▶ **Task goal**
Starting with the first line below, reproduce each line exactly until you have included the one bearing "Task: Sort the".

# # # #

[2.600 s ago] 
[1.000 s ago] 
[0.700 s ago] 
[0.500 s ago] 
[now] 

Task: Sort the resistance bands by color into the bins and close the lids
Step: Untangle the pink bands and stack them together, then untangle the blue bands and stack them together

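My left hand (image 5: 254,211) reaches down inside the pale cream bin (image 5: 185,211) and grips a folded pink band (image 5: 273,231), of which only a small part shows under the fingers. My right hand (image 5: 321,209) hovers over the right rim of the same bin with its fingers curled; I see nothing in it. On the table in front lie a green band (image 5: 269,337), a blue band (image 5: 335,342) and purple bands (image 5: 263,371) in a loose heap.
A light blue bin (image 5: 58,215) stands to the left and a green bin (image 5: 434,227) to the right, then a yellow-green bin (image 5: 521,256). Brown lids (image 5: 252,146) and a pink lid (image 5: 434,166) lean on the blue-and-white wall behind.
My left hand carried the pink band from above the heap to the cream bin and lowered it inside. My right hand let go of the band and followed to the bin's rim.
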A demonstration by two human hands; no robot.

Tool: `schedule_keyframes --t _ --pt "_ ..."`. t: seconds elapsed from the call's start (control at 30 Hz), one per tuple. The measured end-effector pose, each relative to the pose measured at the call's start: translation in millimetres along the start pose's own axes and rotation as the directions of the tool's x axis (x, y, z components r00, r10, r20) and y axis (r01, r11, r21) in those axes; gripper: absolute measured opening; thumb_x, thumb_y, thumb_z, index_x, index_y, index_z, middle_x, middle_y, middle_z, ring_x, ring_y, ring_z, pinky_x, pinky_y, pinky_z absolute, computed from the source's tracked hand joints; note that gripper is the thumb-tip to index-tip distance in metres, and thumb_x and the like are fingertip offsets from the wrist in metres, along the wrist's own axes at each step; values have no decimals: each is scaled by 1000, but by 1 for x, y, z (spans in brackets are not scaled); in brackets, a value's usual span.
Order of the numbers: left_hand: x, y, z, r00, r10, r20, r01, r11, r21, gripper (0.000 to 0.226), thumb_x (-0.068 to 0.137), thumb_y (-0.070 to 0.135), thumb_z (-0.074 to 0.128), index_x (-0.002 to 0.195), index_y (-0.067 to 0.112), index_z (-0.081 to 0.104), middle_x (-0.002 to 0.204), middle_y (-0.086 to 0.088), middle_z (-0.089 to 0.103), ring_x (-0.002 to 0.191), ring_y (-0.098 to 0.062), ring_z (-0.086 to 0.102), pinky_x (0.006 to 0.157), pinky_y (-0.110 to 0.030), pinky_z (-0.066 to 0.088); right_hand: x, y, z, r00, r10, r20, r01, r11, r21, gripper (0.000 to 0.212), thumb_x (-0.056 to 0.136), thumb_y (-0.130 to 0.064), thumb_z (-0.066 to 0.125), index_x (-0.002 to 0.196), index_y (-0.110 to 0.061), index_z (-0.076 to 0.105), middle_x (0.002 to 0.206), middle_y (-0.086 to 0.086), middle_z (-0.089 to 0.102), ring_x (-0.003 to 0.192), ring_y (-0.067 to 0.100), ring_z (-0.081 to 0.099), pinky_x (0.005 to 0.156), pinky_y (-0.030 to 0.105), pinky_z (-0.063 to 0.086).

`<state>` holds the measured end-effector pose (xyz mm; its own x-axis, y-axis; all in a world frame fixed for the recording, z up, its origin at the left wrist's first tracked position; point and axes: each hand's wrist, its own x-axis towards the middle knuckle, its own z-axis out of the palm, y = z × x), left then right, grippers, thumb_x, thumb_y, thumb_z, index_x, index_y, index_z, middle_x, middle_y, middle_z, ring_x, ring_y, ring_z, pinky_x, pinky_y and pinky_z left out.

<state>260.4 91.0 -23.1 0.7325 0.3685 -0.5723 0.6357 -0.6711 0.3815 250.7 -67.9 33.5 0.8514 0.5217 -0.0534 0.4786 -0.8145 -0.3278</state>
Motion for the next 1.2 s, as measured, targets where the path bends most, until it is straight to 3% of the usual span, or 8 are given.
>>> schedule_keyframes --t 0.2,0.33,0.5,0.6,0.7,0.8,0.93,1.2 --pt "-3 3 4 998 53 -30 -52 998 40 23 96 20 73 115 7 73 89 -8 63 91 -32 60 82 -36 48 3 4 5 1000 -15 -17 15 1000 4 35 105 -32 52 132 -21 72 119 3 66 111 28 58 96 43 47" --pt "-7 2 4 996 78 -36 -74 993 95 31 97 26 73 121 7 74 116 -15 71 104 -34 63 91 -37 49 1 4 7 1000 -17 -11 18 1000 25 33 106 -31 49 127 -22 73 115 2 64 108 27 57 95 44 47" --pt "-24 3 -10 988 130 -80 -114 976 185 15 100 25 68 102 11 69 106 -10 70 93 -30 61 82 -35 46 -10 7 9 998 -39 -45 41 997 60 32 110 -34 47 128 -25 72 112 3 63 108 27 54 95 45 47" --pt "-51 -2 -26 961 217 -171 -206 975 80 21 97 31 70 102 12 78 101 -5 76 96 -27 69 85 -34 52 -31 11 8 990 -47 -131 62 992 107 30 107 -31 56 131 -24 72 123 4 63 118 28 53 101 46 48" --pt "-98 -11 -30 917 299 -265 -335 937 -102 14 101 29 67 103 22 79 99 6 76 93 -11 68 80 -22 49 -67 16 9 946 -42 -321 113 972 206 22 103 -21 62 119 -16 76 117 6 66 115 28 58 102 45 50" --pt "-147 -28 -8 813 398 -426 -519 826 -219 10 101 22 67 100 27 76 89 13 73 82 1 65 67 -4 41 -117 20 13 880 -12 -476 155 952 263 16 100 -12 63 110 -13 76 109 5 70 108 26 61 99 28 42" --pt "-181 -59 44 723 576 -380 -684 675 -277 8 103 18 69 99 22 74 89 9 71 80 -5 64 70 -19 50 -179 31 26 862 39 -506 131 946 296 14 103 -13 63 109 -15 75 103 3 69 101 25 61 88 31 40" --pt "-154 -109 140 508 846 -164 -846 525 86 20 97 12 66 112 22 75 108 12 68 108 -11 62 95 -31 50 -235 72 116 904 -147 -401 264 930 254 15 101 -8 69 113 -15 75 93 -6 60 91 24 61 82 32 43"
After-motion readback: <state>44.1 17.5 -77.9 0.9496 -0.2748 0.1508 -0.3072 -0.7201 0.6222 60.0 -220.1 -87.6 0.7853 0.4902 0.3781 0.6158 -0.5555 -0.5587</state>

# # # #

▶ **Answer for this exercise**
[2.600 s ago] 
[1.000 s ago] 
[0.700 s ago] 
[0.500 s ago] 
[now] 

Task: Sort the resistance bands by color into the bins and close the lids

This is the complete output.